TASK GOAL:
The material below holds the lines to copy: from the one with "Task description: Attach" up to and including the one with "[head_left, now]". Copy them exactly and skip the pictures.

MATERIAL FOR THIS EXERCISE:

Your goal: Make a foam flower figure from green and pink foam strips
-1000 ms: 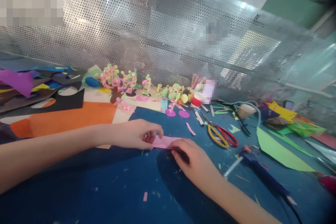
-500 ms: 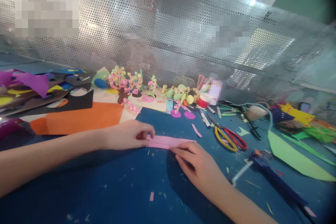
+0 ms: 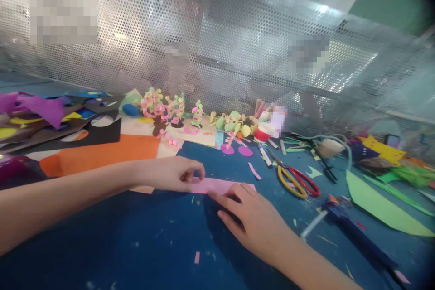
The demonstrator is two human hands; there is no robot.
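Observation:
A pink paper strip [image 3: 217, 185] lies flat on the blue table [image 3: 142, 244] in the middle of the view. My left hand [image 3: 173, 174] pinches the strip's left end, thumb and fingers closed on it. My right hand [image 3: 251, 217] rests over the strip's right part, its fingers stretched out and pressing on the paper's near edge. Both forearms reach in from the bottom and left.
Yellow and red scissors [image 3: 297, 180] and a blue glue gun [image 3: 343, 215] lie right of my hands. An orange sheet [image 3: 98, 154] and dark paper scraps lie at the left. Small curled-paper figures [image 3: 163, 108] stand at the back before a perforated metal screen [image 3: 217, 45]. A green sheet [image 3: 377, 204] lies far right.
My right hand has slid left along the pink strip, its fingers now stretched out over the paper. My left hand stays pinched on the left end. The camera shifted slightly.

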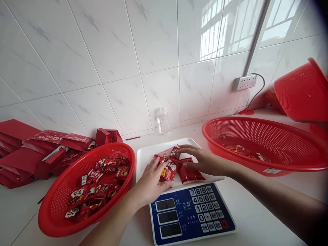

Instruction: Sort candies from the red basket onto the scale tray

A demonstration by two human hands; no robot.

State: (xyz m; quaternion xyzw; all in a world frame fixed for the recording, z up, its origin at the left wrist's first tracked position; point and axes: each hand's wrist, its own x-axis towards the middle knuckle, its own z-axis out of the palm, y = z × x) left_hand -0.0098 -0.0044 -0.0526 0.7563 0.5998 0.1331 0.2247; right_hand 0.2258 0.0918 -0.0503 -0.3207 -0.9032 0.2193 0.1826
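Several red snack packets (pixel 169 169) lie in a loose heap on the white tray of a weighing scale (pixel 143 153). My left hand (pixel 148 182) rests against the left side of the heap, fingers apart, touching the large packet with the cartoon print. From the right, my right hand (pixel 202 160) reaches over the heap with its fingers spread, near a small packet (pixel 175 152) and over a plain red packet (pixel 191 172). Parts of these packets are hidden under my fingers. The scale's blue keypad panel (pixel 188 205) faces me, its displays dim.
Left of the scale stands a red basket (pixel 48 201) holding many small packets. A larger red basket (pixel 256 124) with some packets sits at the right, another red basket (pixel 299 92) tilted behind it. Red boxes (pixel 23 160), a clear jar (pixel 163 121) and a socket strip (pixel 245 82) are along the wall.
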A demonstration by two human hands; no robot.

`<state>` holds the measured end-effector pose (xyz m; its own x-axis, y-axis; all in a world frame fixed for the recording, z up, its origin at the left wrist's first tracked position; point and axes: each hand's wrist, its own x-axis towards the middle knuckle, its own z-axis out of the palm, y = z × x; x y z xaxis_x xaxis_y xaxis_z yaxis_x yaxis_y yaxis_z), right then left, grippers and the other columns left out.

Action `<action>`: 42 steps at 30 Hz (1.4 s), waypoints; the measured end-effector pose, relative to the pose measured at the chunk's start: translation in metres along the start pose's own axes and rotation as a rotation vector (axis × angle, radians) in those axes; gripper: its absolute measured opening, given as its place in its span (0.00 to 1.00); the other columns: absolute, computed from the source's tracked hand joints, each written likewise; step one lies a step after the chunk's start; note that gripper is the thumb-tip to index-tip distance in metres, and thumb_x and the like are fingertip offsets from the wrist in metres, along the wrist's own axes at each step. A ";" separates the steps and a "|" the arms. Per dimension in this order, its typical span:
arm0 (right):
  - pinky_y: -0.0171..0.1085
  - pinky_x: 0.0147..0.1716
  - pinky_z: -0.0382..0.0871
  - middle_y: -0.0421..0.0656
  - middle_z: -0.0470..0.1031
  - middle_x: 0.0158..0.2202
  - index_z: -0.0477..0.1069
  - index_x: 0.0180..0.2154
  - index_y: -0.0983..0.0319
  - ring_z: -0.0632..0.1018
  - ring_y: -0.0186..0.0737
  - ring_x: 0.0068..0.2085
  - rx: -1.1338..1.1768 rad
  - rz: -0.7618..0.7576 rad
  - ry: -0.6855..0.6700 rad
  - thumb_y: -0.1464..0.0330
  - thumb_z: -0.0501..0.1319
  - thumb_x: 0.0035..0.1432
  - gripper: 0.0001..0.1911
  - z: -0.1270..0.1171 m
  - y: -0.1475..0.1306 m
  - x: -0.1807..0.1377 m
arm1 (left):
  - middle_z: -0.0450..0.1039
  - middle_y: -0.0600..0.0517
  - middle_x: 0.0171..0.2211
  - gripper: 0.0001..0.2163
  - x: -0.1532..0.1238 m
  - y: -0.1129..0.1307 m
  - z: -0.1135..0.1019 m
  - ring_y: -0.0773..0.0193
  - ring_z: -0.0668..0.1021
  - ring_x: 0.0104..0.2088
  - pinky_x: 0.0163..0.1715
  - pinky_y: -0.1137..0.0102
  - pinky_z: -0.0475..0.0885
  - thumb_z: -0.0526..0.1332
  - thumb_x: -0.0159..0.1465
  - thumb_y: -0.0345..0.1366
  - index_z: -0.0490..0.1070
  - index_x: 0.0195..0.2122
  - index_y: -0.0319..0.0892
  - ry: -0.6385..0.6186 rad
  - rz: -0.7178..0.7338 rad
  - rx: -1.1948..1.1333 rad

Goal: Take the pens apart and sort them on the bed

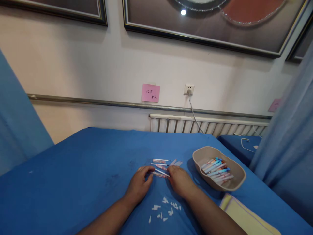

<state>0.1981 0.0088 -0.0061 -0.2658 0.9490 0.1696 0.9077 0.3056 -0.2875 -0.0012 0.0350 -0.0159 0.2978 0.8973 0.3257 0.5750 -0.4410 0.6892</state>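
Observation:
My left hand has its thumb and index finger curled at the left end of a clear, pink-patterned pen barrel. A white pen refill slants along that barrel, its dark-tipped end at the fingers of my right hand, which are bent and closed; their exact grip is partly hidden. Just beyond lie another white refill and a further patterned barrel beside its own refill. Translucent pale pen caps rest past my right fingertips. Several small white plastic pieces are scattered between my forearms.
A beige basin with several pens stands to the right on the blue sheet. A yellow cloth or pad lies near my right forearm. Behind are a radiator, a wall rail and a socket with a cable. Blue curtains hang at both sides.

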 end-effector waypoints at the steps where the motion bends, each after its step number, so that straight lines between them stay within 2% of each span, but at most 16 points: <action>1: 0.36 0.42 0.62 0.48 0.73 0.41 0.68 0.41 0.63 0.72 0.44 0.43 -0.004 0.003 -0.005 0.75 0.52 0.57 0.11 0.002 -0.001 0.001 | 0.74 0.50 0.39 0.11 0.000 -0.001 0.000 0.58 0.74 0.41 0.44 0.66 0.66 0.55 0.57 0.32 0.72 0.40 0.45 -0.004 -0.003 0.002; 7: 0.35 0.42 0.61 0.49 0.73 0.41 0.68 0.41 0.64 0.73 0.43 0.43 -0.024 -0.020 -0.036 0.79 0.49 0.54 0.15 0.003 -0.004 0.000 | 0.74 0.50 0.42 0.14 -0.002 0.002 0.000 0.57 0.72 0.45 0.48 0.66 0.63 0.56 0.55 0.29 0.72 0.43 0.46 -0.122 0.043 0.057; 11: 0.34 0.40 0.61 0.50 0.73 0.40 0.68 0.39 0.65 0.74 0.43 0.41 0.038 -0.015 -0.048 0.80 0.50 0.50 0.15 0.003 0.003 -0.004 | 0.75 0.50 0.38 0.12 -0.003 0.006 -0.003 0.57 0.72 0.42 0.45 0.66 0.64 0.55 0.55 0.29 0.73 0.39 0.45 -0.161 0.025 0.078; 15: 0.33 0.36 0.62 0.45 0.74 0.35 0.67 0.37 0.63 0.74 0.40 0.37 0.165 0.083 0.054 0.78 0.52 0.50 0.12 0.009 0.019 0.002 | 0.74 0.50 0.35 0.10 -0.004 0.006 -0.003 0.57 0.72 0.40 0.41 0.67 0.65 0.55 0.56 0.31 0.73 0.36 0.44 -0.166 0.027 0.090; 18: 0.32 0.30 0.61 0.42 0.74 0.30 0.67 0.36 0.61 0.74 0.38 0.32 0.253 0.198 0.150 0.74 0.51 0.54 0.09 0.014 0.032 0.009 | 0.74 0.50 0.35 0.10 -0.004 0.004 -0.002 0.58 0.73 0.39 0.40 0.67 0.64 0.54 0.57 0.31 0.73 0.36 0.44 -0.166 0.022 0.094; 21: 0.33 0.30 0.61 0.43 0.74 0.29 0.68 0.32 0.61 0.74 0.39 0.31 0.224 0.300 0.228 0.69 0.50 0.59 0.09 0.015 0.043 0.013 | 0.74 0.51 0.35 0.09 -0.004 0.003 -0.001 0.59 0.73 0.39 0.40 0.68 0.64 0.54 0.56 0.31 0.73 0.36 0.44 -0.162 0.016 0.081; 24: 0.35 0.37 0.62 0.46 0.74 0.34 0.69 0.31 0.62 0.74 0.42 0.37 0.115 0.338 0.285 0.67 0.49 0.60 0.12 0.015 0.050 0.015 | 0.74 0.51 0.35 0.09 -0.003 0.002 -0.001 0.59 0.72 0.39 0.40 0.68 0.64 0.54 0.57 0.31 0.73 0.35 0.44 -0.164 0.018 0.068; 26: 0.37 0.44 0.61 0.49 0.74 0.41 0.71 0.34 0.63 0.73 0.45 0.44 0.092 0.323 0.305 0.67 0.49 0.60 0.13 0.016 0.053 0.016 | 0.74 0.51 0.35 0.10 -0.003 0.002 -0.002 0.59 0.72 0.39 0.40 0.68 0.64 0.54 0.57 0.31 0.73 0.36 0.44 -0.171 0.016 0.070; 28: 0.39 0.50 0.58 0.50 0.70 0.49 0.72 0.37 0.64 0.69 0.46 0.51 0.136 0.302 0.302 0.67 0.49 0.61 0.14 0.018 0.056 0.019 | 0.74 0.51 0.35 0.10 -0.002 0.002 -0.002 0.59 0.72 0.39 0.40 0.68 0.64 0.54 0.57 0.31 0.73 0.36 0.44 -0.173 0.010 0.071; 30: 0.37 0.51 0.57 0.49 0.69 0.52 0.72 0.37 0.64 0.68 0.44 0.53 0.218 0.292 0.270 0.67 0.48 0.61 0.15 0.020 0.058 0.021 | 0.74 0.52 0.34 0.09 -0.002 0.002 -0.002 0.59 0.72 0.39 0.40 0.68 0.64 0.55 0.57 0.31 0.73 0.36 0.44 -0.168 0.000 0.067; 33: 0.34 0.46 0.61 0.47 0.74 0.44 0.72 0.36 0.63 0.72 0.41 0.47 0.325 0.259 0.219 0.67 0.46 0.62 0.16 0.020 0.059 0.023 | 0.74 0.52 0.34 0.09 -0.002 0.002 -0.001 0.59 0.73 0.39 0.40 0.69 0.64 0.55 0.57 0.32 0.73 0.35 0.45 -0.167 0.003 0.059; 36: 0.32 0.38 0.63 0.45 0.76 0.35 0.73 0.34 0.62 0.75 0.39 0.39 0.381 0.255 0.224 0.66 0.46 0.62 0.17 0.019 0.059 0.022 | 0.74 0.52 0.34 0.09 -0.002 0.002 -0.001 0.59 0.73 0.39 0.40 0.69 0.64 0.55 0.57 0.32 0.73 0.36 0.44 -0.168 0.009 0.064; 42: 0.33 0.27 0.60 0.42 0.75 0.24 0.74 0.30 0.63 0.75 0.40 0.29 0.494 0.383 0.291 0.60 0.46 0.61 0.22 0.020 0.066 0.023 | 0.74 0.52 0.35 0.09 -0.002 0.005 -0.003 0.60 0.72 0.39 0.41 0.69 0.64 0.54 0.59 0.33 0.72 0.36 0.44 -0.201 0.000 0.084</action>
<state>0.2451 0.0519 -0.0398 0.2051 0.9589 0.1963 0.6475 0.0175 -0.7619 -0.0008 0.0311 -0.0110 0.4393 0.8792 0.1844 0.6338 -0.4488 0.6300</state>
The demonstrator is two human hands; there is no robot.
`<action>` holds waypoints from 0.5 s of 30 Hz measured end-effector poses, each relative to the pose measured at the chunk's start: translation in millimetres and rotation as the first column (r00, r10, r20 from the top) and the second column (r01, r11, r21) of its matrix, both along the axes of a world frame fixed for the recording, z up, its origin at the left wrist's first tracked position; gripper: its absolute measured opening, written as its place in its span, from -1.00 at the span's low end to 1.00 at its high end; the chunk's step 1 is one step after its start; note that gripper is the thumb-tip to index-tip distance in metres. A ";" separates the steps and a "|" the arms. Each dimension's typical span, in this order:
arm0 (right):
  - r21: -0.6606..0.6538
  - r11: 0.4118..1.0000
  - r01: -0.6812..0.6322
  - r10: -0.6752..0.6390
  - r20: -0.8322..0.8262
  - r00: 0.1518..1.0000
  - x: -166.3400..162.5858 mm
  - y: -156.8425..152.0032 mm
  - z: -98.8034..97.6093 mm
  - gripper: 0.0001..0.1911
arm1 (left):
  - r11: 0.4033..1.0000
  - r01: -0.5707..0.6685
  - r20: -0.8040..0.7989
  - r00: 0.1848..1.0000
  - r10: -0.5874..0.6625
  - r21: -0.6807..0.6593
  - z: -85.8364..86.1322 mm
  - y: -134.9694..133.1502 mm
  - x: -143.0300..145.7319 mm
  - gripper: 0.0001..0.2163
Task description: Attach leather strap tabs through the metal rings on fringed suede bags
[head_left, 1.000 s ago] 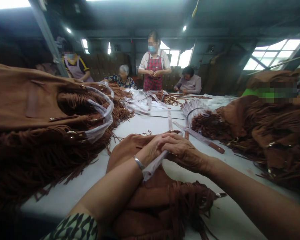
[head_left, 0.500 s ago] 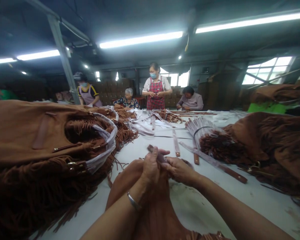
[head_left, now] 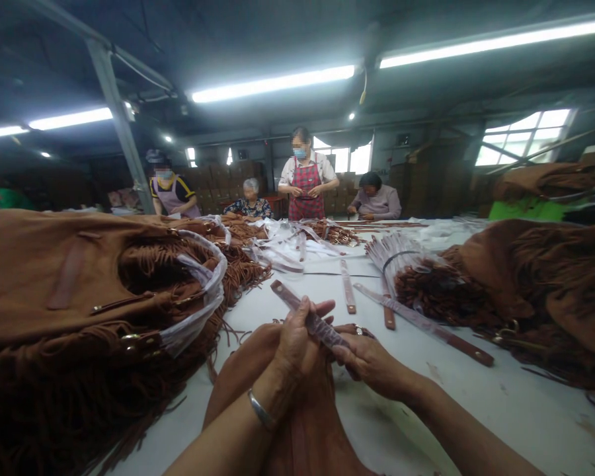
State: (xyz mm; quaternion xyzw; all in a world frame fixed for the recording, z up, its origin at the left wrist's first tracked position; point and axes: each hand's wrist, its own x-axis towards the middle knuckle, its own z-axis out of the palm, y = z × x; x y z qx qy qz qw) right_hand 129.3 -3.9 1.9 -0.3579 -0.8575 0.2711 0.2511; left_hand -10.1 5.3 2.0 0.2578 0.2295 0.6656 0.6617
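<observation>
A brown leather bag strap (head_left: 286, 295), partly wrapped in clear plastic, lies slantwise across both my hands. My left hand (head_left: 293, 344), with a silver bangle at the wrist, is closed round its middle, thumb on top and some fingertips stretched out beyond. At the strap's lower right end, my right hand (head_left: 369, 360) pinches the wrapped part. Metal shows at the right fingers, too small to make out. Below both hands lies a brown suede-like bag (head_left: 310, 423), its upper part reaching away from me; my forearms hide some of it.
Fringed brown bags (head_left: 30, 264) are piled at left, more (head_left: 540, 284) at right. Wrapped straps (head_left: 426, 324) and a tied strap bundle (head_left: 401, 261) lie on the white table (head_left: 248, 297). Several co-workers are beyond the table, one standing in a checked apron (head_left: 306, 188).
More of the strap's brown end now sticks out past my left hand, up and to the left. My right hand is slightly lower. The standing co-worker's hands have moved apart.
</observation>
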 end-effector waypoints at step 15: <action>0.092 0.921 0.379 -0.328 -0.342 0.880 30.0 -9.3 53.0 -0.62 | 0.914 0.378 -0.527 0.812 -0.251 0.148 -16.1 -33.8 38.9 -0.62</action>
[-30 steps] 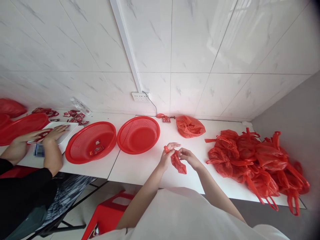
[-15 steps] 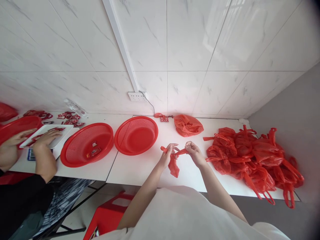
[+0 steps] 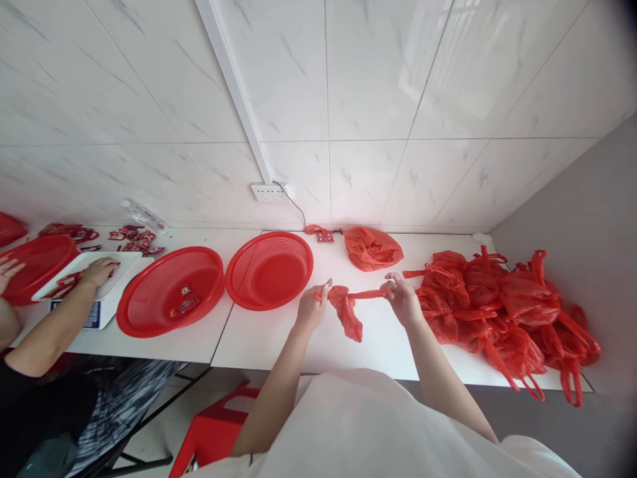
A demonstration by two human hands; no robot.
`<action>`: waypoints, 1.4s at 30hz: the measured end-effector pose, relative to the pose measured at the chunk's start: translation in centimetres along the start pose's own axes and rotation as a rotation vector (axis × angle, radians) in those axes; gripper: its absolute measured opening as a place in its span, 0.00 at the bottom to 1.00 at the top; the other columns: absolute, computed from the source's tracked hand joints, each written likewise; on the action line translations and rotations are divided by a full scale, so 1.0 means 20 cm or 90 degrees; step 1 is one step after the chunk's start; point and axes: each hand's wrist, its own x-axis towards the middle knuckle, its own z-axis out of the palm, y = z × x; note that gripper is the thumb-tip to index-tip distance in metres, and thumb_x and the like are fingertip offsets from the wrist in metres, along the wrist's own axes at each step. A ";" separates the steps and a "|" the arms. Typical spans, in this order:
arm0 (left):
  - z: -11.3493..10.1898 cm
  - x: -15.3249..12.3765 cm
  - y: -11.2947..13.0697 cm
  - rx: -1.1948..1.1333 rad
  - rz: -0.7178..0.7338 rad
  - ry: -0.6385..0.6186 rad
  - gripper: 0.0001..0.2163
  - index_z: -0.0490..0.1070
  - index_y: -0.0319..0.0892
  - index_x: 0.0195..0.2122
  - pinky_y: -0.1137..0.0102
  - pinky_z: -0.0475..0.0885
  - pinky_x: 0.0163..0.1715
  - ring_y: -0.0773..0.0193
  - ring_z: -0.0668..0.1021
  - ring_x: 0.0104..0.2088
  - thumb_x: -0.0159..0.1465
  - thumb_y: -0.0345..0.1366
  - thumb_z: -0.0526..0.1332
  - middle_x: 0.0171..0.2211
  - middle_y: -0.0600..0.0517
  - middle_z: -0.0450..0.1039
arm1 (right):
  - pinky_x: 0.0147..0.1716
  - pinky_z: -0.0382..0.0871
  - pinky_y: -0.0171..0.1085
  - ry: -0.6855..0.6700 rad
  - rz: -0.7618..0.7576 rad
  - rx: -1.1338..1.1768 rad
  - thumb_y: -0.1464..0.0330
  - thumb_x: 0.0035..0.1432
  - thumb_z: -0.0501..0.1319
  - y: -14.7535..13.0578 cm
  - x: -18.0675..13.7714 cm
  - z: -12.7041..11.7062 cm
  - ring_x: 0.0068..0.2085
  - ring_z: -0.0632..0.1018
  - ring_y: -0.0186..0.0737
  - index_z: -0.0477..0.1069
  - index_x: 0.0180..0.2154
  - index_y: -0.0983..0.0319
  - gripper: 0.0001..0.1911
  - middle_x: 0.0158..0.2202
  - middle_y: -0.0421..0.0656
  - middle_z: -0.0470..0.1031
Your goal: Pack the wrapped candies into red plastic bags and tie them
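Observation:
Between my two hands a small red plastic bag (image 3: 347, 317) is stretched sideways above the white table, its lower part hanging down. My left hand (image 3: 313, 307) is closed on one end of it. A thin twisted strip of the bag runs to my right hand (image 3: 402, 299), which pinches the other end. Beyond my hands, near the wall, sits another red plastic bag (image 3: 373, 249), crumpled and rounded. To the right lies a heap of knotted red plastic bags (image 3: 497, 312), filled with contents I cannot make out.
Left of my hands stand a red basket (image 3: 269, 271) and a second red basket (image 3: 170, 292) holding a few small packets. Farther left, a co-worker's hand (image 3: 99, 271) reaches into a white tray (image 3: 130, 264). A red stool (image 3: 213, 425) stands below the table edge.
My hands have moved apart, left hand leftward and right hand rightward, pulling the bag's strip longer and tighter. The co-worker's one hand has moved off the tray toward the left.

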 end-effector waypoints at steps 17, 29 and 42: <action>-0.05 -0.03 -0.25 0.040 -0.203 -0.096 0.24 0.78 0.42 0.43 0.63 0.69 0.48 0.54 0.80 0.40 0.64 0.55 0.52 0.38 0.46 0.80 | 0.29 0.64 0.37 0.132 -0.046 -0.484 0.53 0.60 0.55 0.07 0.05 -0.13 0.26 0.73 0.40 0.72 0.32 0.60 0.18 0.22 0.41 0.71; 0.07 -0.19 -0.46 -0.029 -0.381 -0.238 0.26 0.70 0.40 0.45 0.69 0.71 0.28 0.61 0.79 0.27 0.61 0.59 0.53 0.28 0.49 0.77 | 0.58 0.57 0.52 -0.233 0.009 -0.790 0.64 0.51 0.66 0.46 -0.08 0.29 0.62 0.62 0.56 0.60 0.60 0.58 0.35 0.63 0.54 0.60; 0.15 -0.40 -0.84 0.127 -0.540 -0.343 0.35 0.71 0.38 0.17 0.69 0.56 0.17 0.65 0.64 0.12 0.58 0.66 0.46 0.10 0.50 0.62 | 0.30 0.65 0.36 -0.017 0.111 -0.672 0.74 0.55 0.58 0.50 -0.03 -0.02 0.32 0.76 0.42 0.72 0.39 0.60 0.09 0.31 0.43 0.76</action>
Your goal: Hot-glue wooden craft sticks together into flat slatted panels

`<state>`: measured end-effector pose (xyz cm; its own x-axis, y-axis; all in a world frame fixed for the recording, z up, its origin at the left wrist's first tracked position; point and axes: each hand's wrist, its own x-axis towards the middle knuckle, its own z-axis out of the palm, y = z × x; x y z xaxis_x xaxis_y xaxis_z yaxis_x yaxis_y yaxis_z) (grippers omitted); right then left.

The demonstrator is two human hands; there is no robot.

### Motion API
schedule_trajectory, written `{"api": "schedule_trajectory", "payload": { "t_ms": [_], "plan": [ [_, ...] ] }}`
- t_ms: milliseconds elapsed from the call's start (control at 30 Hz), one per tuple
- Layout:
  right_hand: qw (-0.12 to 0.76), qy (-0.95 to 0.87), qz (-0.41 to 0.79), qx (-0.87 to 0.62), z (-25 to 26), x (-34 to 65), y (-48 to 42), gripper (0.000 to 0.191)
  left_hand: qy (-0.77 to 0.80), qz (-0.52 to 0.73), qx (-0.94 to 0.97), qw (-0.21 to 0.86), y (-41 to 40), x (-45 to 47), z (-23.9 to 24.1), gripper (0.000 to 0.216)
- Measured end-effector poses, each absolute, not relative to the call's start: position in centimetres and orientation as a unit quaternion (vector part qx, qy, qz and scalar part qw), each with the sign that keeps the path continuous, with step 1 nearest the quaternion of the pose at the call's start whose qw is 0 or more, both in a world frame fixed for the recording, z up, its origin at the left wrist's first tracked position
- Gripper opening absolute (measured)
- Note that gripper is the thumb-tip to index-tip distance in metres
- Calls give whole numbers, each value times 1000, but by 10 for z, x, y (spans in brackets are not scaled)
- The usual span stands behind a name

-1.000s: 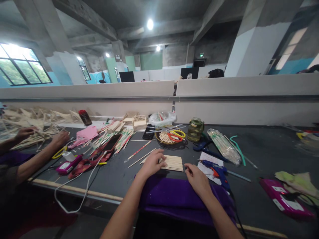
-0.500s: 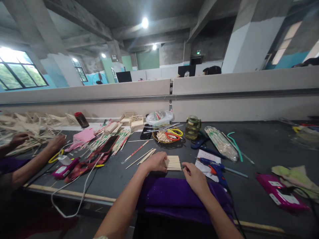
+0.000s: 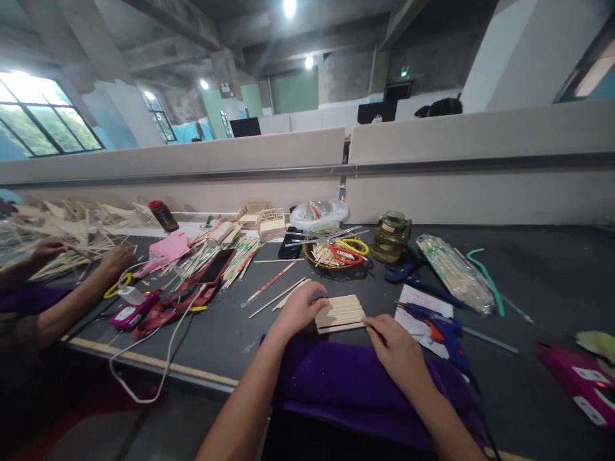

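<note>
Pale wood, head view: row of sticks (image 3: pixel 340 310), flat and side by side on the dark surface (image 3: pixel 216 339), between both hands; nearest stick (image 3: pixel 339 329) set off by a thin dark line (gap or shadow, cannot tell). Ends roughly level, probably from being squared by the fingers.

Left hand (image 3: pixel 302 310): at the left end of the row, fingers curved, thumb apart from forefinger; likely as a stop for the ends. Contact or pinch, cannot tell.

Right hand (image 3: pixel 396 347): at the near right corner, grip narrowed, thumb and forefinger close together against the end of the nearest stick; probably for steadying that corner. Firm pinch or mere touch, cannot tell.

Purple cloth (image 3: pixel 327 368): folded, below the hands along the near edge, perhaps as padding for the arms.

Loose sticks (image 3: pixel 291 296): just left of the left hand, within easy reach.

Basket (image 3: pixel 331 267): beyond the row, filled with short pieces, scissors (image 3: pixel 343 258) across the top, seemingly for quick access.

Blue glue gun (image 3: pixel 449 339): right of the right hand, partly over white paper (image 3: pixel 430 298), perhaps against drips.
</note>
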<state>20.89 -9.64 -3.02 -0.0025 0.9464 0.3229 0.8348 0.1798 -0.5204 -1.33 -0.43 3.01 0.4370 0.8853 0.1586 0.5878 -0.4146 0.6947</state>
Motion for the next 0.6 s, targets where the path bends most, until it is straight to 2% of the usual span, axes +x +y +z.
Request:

ANSWER SECTION:
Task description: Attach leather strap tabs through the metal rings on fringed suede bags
[head_left, 1.000 s ago] 
[head_left, 0.500 s ago] 
[head_left, now] 

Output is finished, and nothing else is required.